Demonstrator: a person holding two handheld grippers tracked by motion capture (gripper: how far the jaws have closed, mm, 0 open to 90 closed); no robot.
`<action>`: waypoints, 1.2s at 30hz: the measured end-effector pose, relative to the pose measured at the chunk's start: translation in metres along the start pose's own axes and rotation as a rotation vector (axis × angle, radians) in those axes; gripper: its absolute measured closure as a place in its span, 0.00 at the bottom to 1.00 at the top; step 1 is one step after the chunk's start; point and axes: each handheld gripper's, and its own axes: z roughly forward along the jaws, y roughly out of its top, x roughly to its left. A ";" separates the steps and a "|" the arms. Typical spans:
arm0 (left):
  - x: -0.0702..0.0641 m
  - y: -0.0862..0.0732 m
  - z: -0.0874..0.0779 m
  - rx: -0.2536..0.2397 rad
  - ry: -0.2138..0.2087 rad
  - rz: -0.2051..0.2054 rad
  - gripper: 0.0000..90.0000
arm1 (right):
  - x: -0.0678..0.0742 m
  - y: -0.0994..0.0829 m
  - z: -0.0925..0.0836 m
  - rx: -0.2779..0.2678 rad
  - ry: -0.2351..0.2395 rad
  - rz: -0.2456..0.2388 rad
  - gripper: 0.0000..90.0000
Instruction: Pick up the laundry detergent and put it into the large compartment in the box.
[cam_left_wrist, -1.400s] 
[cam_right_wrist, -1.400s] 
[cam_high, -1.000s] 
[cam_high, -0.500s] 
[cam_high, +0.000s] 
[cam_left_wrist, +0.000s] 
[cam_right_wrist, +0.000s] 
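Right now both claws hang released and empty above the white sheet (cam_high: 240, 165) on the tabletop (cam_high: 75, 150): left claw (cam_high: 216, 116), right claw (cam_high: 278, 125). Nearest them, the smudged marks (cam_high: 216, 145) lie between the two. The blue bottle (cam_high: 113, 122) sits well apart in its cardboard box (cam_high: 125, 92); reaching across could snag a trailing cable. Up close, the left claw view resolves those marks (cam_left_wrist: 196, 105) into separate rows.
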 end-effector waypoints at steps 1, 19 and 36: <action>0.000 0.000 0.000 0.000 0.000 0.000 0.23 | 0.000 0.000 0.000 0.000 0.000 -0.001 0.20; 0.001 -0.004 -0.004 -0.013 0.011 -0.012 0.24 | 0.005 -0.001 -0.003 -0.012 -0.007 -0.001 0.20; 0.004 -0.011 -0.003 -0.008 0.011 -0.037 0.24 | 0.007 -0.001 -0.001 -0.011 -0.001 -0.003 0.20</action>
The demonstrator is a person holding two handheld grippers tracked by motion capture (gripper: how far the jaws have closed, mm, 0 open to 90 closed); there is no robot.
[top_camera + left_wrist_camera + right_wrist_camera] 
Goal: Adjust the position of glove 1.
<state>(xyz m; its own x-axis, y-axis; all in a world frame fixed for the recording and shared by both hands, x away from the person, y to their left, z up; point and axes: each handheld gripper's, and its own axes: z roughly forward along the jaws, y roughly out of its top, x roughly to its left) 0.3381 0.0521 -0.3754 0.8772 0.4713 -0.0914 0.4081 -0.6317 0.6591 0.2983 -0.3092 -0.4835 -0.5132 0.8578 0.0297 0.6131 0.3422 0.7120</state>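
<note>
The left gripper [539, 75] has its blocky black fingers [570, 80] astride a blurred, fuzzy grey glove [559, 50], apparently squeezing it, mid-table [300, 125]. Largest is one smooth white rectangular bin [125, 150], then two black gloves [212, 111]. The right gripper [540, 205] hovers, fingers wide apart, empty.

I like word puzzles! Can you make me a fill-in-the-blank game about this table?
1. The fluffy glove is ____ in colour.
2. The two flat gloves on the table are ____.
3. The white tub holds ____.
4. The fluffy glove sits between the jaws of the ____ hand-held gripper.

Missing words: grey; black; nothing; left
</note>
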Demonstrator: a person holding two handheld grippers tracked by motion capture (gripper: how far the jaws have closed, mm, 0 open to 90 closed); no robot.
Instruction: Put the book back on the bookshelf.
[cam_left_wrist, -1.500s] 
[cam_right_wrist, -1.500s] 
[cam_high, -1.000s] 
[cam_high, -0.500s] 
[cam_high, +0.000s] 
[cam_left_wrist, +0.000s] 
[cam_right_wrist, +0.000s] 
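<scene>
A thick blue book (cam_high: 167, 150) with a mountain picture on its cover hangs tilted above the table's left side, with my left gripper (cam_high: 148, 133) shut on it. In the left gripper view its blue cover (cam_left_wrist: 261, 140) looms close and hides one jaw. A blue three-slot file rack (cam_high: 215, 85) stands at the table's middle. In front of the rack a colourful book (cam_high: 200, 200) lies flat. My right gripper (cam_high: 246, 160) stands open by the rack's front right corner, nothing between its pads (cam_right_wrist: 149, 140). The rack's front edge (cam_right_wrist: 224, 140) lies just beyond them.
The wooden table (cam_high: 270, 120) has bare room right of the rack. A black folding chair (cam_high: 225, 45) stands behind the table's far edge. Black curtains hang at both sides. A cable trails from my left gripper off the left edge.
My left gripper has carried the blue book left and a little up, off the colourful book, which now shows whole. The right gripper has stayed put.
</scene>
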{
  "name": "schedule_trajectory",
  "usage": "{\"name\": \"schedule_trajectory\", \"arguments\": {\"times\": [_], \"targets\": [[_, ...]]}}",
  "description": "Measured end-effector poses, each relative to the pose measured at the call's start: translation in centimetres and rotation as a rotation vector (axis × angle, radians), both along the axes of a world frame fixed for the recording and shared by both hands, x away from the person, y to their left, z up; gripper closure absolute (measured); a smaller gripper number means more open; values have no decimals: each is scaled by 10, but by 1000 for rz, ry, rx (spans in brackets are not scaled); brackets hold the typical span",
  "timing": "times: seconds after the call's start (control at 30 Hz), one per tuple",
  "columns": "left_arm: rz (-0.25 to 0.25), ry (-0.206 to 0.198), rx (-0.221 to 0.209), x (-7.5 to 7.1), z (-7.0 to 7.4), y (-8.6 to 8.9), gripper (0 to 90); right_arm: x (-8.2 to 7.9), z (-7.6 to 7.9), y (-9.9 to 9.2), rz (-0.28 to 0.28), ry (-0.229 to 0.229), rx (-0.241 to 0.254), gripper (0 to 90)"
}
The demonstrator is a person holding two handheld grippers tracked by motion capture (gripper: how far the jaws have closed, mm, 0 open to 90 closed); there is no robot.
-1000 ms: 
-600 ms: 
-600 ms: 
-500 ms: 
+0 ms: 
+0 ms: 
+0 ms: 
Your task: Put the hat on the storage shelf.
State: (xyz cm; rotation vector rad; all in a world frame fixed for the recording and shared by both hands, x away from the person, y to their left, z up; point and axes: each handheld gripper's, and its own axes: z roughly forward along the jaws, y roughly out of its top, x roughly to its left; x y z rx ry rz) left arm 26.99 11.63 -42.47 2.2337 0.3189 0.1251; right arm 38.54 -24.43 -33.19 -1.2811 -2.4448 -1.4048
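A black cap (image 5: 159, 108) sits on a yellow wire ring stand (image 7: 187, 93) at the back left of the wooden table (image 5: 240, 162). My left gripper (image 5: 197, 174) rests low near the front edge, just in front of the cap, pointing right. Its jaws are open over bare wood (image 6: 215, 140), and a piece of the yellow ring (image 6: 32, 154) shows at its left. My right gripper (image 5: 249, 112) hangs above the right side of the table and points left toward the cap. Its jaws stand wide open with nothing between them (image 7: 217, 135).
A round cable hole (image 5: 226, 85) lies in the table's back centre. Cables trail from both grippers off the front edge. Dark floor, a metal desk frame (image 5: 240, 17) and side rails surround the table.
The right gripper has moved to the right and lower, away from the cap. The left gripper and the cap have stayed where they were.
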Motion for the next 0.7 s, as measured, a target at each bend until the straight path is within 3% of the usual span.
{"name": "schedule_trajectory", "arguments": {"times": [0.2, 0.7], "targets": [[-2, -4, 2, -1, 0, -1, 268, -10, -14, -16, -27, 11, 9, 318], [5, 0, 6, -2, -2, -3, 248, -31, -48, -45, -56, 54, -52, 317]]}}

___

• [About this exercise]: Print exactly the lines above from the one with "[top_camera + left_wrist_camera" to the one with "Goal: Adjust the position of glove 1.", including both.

• [Solution to this exercise]:
[top_camera + left_wrist_camera + right_wrist_camera] 
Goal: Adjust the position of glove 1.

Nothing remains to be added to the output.